Archeologists happened upon a previously undiscovered but well-preserved Mayan stone monument while exploring Guatemala on a recent trip, they announced earlier this month.
"We gasped and looked in, and there's the face of a king just staring straight out at us," Luke Auld-Thomas, a graduate student at Tulane University in New Orleans, told National Geographic.
Auld-Thomas and colleagues found the monument, called a stela, in nearly pristine condition at the El Achiotal archeological site in Western Petén.
"It had been very carefully placed by the ancient Maya so that it was looking out a doorway, like a museum piece in a display case," Auld-Thomas said.
It turns out that the monument, which scientists have dated back to the 5th century, may provide new insight into the reign of a mysterious ancient El Achiotal king and the area's tumultuous politics.
"This stela portrays an early king during one of the more poorly understood periods of ancient Maya history," Dr. Marcello A. Canuto, director of the Middle American Research Institute at Tulane and a participant in the excavations, said in a written statement.
Dr. David Stuart, a Maya epigrapher at the University of Texas at Austin, deciphered hieroglyphs on the back of the stela. He estimates the monument dates back to November 418, a time of great political upheaval in the region.
It is believed that a Teotihuacan warrior-ruler named Siyaj K’ahk’ arrived in the area in 378 and set up a new political order. Shortly thereafter, the king whose face was part of the unearthed stela came to power, Stuart said in a statement.

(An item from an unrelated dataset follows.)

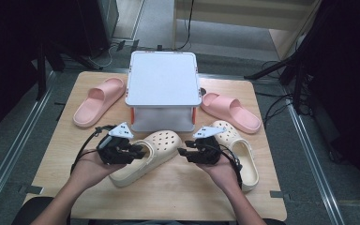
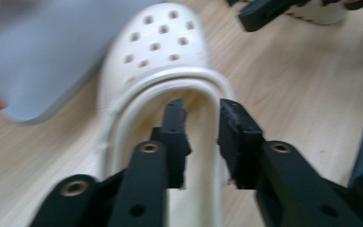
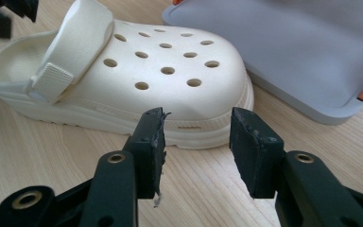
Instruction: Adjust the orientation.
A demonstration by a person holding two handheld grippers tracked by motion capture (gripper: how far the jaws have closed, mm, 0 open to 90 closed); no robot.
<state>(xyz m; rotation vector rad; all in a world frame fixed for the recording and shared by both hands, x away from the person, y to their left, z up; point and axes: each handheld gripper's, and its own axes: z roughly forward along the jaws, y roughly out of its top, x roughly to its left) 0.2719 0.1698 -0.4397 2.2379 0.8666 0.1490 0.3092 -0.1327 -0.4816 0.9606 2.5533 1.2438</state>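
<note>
Two cream clogs with perforated toes.

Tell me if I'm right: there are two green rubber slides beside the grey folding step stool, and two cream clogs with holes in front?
Not quite. The two rubber slides beside the grey folding step stool are pink, not green, as the high view shows. The cream clogs with holes do lie in front.

left clog: cream, toe dotted with round holes
right clog: the same cream
my left gripper: black, grey plate on top
my right gripper: black, grey plate on top
slides: plain pink
stand: pale grey, orange corners
table: light wood grain
</note>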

Thus the stela places the reign of the El Achiotal king into a larger historical framework.
"Based on parallels known from other sites, we think that this stela relates to this watershed event in Maya history -- the installation, in the Maya lowlands, of a foreign power," Canuto said. "Indeed, although details of this event remain murky, this stela provides another piece of the Maya historical puzzle."
Two hieroglyphic panels also were discovered at the site. They reference rituals of kingly accession that involve travel, costuming, dancing and reverence of ancestors, according to Stuart.
"The fact that the stela and these panels were preserved by the ancient Maya themselves long after they were first carved adds a new wrinkle to our interpretation of how much the ancient Maya valued and strove to preserve their own history," Canuto noted.